ABOUT THIS EXERCISE:
Apart from the images, output the data below exactly.

GIVEN MATERIAL:
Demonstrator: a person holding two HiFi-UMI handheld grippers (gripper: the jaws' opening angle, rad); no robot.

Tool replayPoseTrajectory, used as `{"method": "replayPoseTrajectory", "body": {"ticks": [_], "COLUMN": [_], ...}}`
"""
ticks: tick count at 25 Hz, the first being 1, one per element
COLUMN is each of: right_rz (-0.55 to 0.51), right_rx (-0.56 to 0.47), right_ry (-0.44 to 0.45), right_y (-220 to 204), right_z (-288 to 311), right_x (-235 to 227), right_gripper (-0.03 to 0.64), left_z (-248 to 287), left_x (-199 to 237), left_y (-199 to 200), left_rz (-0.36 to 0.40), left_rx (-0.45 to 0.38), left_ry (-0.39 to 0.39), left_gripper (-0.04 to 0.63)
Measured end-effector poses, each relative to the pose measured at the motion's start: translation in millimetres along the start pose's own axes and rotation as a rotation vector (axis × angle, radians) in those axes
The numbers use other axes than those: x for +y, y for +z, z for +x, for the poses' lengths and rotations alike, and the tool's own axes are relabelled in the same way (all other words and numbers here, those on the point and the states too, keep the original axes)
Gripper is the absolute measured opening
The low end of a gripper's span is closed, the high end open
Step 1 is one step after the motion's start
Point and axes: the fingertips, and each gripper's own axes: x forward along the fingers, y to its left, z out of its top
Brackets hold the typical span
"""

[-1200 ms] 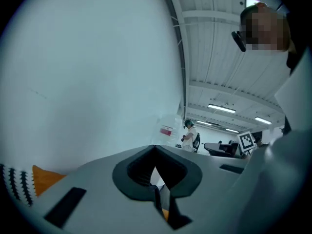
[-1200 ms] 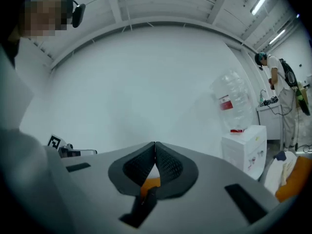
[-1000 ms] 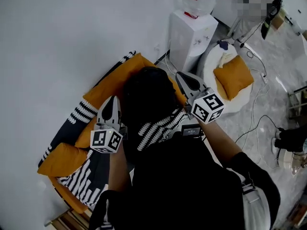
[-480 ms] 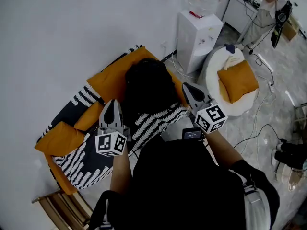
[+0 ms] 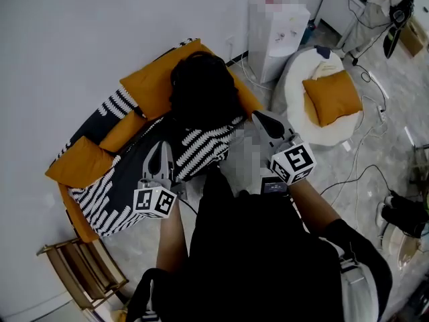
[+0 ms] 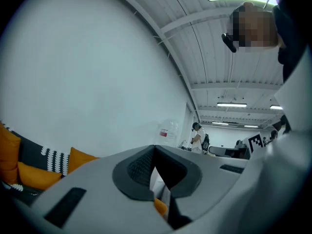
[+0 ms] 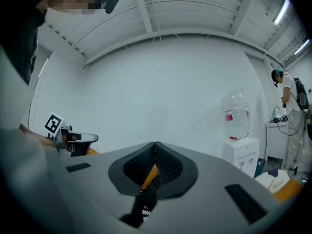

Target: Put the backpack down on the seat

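Observation:
The black backpack (image 5: pixel 201 92) rests on the sofa seat (image 5: pixel 110 196), leaning against the orange back cushion (image 5: pixel 151 86). A black-and-white patterned throw (image 5: pixel 204 149) lies under and in front of it. My left gripper (image 5: pixel 159 149) hangs over the throw, a little short of the backpack's lower left, with its jaws shut and nothing between them. My right gripper (image 5: pixel 258 117) is to the right of the backpack by the sofa's end, also shut and empty. Both gripper views look up at the white wall, with the left gripper (image 6: pixel 155 152) and the right gripper (image 7: pixel 155 147) closed tip to tip.
A water dispenser (image 5: pixel 278 29) stands beyond the sofa's right end. A round white pouf (image 5: pixel 305 129) with an orange cushion (image 5: pixel 333 98) sits right of it. Cables (image 5: pixel 355 173) trail over the floor. A wooden stool (image 5: pixel 80 267) stands at lower left. A person (image 7: pixel 290 106) stands far off.
Both grippers have drawn back from the backpack toward me. The backpack stays on the sofa, and more of the sofa front and floor shows.

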Motion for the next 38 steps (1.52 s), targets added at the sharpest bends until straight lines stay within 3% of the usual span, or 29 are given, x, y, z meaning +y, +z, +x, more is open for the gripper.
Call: {"method": "replayPoseTrajectory", "body": {"ticks": [11, 24, 31, 38], "right_rz": [0.076, 0.036, 0.022, 0.036], "right_rx": [-0.01, 0.044, 0.082, 0.131], "right_ry": [-0.034, -0.096, -0.113, -0.128], "right_y": [-17, -34, -48, -63], "right_z": [-74, -85, -109, -142], "right_x": [31, 127, 180, 206], "right_gripper": [0.031, 0.031, 0.031, 0.031], "left_z": [-61, -157, -216, -243], "left_x": [-35, 9, 26, 16], "left_y": [-14, -8, -19, -39], "left_rz": [0.02, 0.097, 0.065, 0.019], "left_rx": [0.04, 0.052, 0.074, 0.097], "left_ry": [-0.018, 0.03, 0.021, -0.013], "left_gripper": [0.015, 0.015, 0.015, 0.015]}}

RESULT:
Demonstrator: a person holding two HiFi-UMI handheld grippers (gripper: the jaws' opening angle, rad); no robot.

Tool replayPoseTrajectory, used as `{"method": "replayPoseTrajectory", "body": {"ticks": [_], "COLUMN": [_], ...}}`
"""
ticks: tick count at 25 Hz, the first being 1, one per element
COLUMN is each of: right_rz (-0.55 to 0.51), right_rx (-0.56 to 0.47), right_ry (-0.44 to 0.45), right_y (-220 to 204), right_z (-288 to 311), right_x (-235 to 227), right_gripper (-0.03 to 0.64), left_z (-248 to 287), left_x (-199 to 237), left_y (-199 to 200), left_rz (-0.36 to 0.40), left_rx (-0.45 to 0.38), left_ry (-0.39 to 0.39), left_gripper (-0.04 to 0.63)
Measured end-effector poses, each relative to the pose measured at the motion's start: translation in millimetres along the start pose's own axes and rotation as a rotation vector (axis × angle, radians) in those axes
The numbers use other axes than those: x for +y, y for +z, z for +x, for the poses' lengths and rotations alike, and the tool's own axes are relabelled in the same way (all other words and numbers here, those on the point and the states too, keep the original axes)
Gripper is the absolute measured opening
The low end of a gripper's span is closed, the high end open
Step 1 is one step after the motion's start
Point and axes: the fingertips, and each gripper's own axes: x forward along the fingers, y to its left, z out of its top
Brackets hold the typical span
"""

[-1200 ms] 
[-1200 ms] 
[-1000 ms] 
[-480 ms] 
[+0 ms] 
[+0 ms] 
[+0 ms] 

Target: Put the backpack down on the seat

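Observation:
The black backpack (image 5: pixel 201 92) rests on the sofa seat (image 5: pixel 110 196), leaning against the orange back cushion (image 5: pixel 151 86). A black-and-white patterned throw (image 5: pixel 204 149) lies under and in front of it. My left gripper (image 5: pixel 159 149) hangs over the throw, a little short of the backpack's lower left, with its jaws shut and nothing between them. My right gripper (image 5: pixel 258 117) is to the right of the backpack by the sofa's end, also shut and empty. Both gripper views look up at the white wall, with the left gripper (image 6: pixel 155 152) and the right gripper (image 7: pixel 155 147) closed tip to tip.
A water dispenser (image 5: pixel 278 29) stands beyond the sofa's right end. A round white pouf (image 5: pixel 305 129) with an orange cushion (image 5: pixel 333 98) sits right of it. Cables (image 5: pixel 355 173) trail over the floor. A wooden stool (image 5: pixel 80 267) stands at lower left. A person (image 7: pixel 290 106) stands far off.
Both grippers have drawn back from the backpack toward me. The backpack stays on the sofa, and more of the sofa front and floor shows.
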
Motion for the next 38 steps (1.52 s), targets added at the sharpest bends until straight lines stay within 3% of the usual span, or 29 are given, x, y, z meaning +y, +z, +x, more is open for the gripper.
Call: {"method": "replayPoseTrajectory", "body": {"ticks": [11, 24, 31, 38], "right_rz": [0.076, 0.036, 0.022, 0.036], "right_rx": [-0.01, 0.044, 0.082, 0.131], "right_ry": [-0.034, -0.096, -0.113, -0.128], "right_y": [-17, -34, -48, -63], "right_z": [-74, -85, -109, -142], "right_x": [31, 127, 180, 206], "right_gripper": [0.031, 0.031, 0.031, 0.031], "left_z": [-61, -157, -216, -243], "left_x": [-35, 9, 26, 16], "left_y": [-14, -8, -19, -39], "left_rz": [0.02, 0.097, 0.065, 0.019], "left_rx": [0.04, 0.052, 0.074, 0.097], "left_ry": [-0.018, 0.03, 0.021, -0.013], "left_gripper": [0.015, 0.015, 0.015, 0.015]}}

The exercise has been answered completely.